My terraform resource is unknown and initializing status
I think "detect drifts only mode" requires a terraform plan, otherwise it cannot compare the differences between online and terraform.tfstate file in oss. In the document, "detect drifts only mode" prompts that Terraform plan and apply will not be executed, so how did it perform configuration dirft detects?
I created an application on Flamingo. I set approvePlan: disable because I used it for drift checking. But my "wlx-terraform-share" object has always been in an initializing state. I manually modified the names of resources on the cloud, but it did not detect drift, which made me suspect that there might be a logical problem in this area.
The scenario I want to implement is that I manually modify the resouces on the cloud, Flamingo or tf-controller can detect the configuration drift.
Could you please help me take a look at this issue? I would greatly appreciate it.
TF controller version - v0.15.1 Flamingo - v2.8.4 flux - v2.1.2
apiVersion: infra.contrib.fluxcd.io/v1alpha2
kind: Terraform
metadata:
annotations:
reconcile.fluxcd.io/requestedAt: "2023-11-27T16:56:30.513899852+08:00"

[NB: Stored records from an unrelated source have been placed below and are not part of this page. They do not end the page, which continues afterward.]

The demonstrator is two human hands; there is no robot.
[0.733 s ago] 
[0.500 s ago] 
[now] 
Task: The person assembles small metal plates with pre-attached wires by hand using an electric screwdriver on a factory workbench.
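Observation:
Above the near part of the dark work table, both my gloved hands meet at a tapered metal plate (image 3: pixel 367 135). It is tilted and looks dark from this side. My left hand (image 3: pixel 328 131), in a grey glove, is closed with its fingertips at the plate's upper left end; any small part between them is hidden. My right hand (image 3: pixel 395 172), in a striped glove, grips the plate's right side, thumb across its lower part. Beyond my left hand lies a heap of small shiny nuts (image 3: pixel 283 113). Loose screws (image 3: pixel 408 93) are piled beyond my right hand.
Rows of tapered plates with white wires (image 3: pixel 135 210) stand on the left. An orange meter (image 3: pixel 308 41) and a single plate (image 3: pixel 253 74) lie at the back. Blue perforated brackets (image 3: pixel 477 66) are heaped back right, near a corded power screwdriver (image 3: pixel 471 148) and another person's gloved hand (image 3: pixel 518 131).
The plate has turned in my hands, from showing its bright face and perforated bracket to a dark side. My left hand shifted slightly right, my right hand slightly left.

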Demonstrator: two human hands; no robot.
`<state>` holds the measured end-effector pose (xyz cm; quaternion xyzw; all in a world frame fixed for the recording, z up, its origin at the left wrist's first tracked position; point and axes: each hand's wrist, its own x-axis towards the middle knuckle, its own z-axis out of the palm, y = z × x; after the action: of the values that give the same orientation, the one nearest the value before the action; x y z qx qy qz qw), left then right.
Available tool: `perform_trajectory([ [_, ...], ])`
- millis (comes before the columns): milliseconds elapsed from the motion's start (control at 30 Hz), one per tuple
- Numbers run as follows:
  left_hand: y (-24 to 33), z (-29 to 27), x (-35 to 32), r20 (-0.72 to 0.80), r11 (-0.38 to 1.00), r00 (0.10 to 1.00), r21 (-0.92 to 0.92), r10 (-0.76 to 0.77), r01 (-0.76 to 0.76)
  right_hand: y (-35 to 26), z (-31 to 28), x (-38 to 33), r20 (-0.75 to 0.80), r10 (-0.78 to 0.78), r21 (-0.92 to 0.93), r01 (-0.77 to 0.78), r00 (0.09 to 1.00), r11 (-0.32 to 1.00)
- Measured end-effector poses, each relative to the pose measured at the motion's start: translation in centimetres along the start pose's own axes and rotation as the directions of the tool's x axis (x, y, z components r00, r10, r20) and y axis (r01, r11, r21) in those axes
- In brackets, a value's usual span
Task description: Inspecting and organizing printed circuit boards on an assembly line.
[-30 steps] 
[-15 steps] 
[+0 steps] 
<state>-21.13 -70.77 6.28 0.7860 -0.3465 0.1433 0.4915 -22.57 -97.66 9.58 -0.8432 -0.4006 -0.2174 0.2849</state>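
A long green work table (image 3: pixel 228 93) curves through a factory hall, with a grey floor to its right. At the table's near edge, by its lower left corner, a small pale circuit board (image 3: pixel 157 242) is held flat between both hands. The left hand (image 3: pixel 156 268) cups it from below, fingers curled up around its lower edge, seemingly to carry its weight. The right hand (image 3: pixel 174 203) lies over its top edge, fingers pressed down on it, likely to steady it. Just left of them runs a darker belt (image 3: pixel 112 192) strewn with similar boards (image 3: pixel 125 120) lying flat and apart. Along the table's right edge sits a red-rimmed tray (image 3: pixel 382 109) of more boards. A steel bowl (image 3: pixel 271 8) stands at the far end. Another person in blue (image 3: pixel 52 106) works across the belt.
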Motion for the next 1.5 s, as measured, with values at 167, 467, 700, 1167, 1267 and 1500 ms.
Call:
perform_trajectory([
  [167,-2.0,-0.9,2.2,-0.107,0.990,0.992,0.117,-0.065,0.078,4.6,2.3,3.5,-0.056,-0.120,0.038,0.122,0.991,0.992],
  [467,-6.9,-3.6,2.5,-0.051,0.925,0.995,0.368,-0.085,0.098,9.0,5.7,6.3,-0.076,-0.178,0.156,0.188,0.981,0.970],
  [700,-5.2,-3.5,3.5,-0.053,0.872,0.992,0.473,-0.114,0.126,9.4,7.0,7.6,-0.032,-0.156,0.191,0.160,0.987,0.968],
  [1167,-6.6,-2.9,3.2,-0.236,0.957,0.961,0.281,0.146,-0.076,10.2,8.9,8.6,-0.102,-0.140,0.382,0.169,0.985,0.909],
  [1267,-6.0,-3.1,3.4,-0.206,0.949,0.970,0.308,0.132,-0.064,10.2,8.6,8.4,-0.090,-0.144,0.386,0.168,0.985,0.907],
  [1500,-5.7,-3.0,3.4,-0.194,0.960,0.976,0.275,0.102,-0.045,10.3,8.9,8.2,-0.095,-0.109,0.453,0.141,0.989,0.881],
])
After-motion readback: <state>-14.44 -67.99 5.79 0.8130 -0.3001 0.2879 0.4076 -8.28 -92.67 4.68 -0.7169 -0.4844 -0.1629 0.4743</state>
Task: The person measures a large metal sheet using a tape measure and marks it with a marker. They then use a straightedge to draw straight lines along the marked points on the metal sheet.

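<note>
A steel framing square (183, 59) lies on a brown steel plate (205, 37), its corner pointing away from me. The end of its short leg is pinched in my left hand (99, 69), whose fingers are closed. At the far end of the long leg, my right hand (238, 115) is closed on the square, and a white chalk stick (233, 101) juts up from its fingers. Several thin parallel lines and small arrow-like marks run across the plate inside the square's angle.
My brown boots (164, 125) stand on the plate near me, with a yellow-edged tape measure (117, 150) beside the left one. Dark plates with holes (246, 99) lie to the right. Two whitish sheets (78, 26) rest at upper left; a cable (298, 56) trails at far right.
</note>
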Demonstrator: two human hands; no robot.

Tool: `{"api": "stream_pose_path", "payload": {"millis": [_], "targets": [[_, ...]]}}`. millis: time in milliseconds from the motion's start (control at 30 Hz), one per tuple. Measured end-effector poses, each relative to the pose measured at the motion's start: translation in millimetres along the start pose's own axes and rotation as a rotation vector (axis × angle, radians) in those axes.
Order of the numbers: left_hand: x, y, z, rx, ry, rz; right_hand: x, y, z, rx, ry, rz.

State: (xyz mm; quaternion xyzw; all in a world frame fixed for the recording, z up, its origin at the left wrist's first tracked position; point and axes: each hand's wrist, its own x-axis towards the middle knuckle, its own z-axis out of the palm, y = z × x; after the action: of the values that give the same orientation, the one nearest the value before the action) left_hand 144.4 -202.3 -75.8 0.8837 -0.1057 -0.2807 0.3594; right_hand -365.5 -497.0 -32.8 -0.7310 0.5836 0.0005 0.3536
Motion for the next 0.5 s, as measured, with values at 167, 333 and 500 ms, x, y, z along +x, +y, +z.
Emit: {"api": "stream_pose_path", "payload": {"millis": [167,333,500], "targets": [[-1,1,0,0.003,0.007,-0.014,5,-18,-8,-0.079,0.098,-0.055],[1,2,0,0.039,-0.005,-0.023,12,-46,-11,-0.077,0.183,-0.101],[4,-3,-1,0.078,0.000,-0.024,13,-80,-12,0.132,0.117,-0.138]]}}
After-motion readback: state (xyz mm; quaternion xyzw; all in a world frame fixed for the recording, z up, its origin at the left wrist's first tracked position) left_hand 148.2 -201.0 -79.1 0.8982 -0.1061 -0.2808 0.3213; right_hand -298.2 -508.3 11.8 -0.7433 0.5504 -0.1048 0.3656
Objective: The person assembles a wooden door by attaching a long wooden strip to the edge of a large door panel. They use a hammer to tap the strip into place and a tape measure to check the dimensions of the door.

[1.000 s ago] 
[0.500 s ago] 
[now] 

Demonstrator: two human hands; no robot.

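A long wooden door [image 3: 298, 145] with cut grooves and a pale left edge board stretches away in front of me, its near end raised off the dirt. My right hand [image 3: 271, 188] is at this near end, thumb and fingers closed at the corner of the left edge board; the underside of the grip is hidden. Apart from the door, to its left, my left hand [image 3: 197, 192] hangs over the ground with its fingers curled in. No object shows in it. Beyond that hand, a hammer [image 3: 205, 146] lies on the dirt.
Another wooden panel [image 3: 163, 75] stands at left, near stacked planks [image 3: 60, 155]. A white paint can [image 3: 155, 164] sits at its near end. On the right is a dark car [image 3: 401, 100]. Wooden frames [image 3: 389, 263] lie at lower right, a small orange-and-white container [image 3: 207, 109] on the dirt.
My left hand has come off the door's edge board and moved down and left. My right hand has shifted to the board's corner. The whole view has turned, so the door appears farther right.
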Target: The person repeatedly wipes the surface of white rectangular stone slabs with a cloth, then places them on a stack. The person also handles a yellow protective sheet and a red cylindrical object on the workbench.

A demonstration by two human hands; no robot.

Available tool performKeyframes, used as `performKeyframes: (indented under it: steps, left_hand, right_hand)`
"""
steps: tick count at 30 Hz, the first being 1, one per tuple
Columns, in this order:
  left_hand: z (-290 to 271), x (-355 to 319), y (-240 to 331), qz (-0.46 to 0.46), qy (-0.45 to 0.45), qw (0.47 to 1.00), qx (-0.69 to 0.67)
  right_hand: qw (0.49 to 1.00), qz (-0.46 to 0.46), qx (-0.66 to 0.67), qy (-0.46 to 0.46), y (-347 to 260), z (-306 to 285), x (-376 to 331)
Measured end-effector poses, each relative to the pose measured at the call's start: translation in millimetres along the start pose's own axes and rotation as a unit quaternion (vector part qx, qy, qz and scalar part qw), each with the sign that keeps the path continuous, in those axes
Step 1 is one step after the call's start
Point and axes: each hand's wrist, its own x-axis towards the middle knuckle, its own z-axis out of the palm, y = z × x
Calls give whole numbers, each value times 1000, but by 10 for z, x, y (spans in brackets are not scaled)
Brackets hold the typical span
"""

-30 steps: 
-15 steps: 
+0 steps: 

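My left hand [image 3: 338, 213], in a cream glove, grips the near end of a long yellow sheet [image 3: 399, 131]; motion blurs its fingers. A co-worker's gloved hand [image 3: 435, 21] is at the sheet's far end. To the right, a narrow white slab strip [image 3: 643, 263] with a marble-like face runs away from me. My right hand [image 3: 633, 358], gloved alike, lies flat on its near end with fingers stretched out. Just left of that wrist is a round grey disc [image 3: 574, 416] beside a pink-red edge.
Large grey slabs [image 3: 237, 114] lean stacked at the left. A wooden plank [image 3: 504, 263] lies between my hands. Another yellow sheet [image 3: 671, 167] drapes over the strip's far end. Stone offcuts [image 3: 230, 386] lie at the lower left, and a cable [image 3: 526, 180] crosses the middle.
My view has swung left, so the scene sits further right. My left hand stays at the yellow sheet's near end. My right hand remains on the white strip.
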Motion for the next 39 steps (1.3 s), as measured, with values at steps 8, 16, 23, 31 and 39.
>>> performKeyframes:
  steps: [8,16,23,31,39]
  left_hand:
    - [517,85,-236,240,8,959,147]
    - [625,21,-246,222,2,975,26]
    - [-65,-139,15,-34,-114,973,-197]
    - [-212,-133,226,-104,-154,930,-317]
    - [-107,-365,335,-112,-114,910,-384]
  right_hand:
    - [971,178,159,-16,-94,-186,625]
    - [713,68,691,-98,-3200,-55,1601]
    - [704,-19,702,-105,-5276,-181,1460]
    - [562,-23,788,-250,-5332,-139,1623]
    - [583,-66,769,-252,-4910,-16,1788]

creationTimestamp: "2023-11-27T07:07:21Z"
finalizers:
- finalizers.tf.contrib.fluxcd.io
generation: 4
labels:
kustomize.toolkit.fluxcd.io/name: wlx-terraform-share
kustomize.toolkit.fluxcd.io/namespace: wlx-terraform-share
name: wlx-terraform-share
namespace: wlx-terraform-share
resourceVersion: "1658364114"
uid: e7ecd57a-c808-4049-a964-bf77e4288c63
spec:
alwaysCleanupRunnerPod: true
approvePlan: disable
backendConfig:
customConfiguration: |
backend "oss" {
bucket = "atc-cicd"
prefix = "terraform/wlx-test-share"
key = "./terraform.tfstate"
acl = "private"
region = "cn-beijing"
encrypt = "true"
tablestore_endpoint = https://atc-cicd.cn-beijing.ots.aliyuncs.com/
tablestore_table = "terraform_remote_backend_lock_table_2879cd4b_abfd_567c_48de_e7c4be64bd02"
}
destroyResourcesOnDeletion: false
disableDriftDetection: false
force: false
interval: 5m
parallelism: 0
path: ./terraform
refreshBeforeApply: false
runnerPodTemplate:
spec:
env:
- name: ALICLOUD_ACCESS_KEY
valueFrom:
secretKeyRef:
key: ALICLOUD_ACCESS_KEY
name: alicloud-atc-terraform-id-key
- name: ALICLOUD_SECRET_KEY
valueFrom:
secretKeyRef:
key: ALICLOUD_SECRET_KEY
name: alicloud-atc-terraform-id-key
image: ghcr.io/weaveworks/tf-runner:v0.15.1
runnerTerminationGracePeriodSeconds: 30
serviceAccountName: tf-runner
sourceRef:
kind: GitRepository
name: wlx-terraform-share
storeReadablePlan: human
workspace: default
writeOutputsToSecret:
name: wlx-terraform-outputs
status:
conditions:
- lastTransitionTime: "2023-11-27T08:56:30Z"
message: Initializing
reason: Progressing
status: Unknown
type: Ready
tf-controller log
{"level":"info","ts":"2023-11-27T13:17:28.979Z","msg":"before lookup runner: checking ready condition","controller":"terraform","controllerGroup":"infra.contrib.fluxcd
{"level":"info","ts":"2023-11-27T13:17:28.979Z","msg":"trigger namespace tls secret generation","controller":"terraform","controllerGroup":"infra.contrib.fluxcd.io","c
{"level":"info","ts":"2023-11-27T13:17:28.979Z","logger":"cert-rotation","msg":"TLS already generated for ","namespace":"wlx-terraform-share"}
{"level":"info","ts":"2023-11-27T13:17:28.979Z","msg":"show runner pod state: ","controller":"terraform","controllerGroup":"infra.contrib.fluxcd.io","controllerKind":"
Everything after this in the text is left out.